How CIOs can be pillars of stability in an uncertain world

Stop me if you’ve heard this one before. Several economists, a bank president, and a couple of reporters walk into a bar. The economists lament, “A thick fog of uncertainty still surrounds us.” The bank president wails, “Economic hurricane.” The reporters keen about “gut-churning feelings of helplessness” and “a world of confusion.”

Sitting in a booth with his hard-working direct reports, the chief information officer sighs. “Same-old, same-old. Uncertainty is our jam.”

For as long as there has been an IT organization, CIOs have been charged with “keeping the lights on (KTLO), delivering five-nines stability (just 5.15 minutes of downtime per year), and expanding digital capabilities in a world characterized by massive economic, political, social, and technological uncertainty.

In other words, IT leaders know there is nothing uncertain about uncertainty. After all, uncertainty is the one certainty. We should not run from uncertainty; we should embrace it. Paraphrasing poet Robert Frost, when it comes to uncertainty, there is “no way out but through.”

What really drives uncertainty

One of the smartest guys on this planet, Ed Gough, formerly chief scientist and CTO at NATO Undersea Research Center (NURC) and former technical director at the US Navy’s Naval Meteorology and Oceanography Command, explained to me that ignorance is at the root of uncertainty.

As John Kay and Mervyn King set forth in Radical Uncertainty: Decision-Making Beyond the Numbers, “Uncertainty is the result of our incomplete knowledge of the world, or about the connection between our present actions and their future outcomes.”

There will always be uncertainties external to the organization. But the uncertainties that do the most to destroy IT value are the self-inflicted ones.

The No. 1 source of uncertainty in the workplace is absence of strategy. Business scholars, think tanks, and some members of the media are discovering that many organizations have not explicitly stated where they want to go and how they plan to get there. To wit, two-thirds of enterprises do not have a data strategy.

And among the companies that do have a strategy, just 14% of their employees “have a good understanding of their company’s strategy and direction.”

It all boils down to what Warner Moore, founder and CISO at Columbus, Ohio-based Gamma Force, recently told me: “Uncertainty isn’t the problem; lack of leadership is the problem.”

Focus on what matters most

Business school is where a lot of today’s business leaders learn their trade. And if you examine how business schools approach uncertainty, you can begin to see where this leadership issue takes root.

In business schools around the world, MBAs are counseled to combat uncertainty by compiling a comprehensive list of possible outcomes and then attach numerical probabilities to each scenario. This approach is untenable, as possible outcomes are infinite and assigning probabilities — subject to assumptions and biases — creates a false sense of precision.

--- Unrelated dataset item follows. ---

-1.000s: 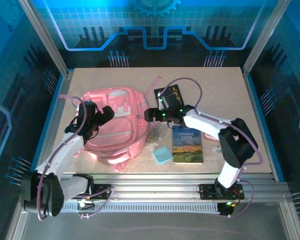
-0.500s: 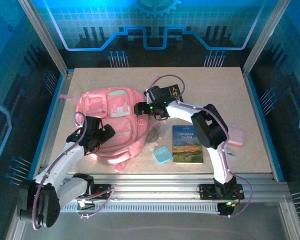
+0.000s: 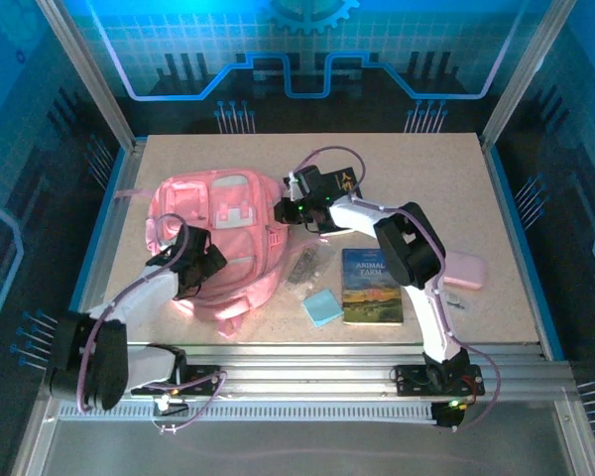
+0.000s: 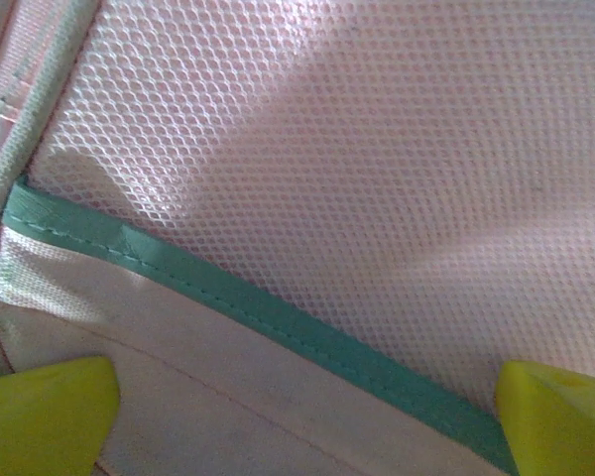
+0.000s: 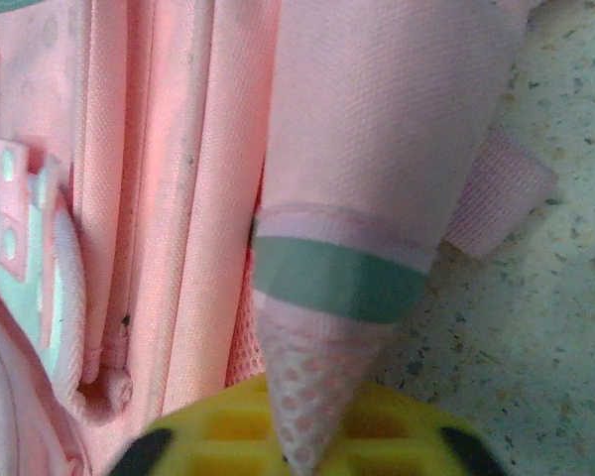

One of the guiding principles for those who would master uncertainty is to recognize that there has always been something irresistible about advice in mathematical form. Over-reliance on metrics has given rise to the term “McNamara fallacy” referring to the tragic missteps associated with the misaligned quantifications used during the Vietnam War.

Instead of flailing around trying to enumerate everything that could happen, executives need to place intense scrutiny on a subset of critical uncertainties. In other words, neglect the right uncertainties.

I spoke with a subset of the 75 senior IT executives attending the Digital Solutions Gallery hosted by The Ohio State University to get their thoughts about which zones of uncertainty they were focusing on. The general consensus was that one of the best places to start managing hyper-uncertainty was talent.

Atlanta Fed President Raphael Bostic speaking at a “mini-conference” Survey of Business Uncertainty: Panel Member Economic Briefing and Policy Discussion earlier this year told attendees, “Finding workers is a big problem.”

Finding workers might be an uncertain undertaking but retaining key performers is not. Leaders have it in their power to know what their high performers are thinking. For these key employees it is possible to paint reasonably clear pictures of what happens next.

Mike McSally, a human capital advisor with 20-plus years of experience in executive recruiting, does not believe recruiting has to be a problem. Reducing talent uncertainty is a simple matter of managing personal networks. McSally suggests having your top ten performers take out a yellow sheet of paper and write down “the top twenty people you have ever worked with.” Give them a call.

When you find a qualified candidate, deliver to them an authentic “what-a-day-at-work-really-looks-like” depiction of the role being filled. When that depiction aligns with your strategic vision and your company’s mission, you’ll have a leg up on converting that candidate to a new team member.

That kind of leadership approach will help you handle talent uncertainties, better positioning your organization for the future. I am certain of that.